*What to produce*
Would you reproduce, word for word, only the lines from the one with "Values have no" to the end of the listing below?

+++

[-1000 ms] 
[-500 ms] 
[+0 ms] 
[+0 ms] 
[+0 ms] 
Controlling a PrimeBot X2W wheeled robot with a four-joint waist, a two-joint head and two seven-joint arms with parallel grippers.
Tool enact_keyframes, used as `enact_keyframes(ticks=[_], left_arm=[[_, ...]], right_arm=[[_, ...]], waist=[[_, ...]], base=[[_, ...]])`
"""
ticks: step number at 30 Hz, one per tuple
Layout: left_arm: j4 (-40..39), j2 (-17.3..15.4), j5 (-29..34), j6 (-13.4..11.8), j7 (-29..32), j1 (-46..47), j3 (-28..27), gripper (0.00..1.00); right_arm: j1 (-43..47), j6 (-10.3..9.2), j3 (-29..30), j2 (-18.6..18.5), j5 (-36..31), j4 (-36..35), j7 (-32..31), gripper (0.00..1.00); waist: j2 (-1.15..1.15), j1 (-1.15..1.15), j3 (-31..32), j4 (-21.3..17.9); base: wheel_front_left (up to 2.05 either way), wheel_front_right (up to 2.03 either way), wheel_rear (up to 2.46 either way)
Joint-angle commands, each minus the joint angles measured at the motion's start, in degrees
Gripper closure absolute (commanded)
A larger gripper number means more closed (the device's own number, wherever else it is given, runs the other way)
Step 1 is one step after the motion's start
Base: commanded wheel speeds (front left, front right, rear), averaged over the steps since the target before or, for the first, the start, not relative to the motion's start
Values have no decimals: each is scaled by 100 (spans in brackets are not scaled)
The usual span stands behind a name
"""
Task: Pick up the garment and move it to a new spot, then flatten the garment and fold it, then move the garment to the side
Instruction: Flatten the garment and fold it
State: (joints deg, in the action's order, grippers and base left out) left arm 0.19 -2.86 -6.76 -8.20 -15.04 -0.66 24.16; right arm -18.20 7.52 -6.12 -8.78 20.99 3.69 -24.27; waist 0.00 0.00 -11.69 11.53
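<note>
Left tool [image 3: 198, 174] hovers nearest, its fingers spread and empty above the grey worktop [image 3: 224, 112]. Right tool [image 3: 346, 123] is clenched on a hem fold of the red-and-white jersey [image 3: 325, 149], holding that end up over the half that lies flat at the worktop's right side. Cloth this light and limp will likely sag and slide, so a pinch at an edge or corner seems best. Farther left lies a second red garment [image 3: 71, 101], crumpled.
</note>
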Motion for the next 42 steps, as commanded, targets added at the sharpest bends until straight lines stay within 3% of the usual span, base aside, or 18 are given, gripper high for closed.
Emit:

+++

*Expected output*
Values have no decimals: each is scaled by 100 (spans in brackets are not scaled)
The usual span stands behind a name
"""
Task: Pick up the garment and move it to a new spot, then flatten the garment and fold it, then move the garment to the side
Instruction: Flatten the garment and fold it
State: (joints deg, in the action's order, grippers and base left out) left arm 0.19 -2.86 -6.76 -8.20 -15.04 -0.66 24.16; right arm -18.20 7.52 -6.12 -8.78 20.99 3.69 -24.27; waist 0.00 0.00 -11.69 11.53
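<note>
Left tool [image 3: 198, 174] hovers nearest, its fingers spread and empty above the grey worktop [image 3: 224, 112]. Right tool [image 3: 346, 123] is clenched on a hem fold of the red-and-white jersey [image 3: 325, 149], holding that end up over the half that lies flat at the worktop's right side. Cloth this light and limp will likely sag and slide, so a pinch at an edge or corner seems best. Farther left lies a second red garment [image 3: 71, 101], crumpled.
</note>
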Motion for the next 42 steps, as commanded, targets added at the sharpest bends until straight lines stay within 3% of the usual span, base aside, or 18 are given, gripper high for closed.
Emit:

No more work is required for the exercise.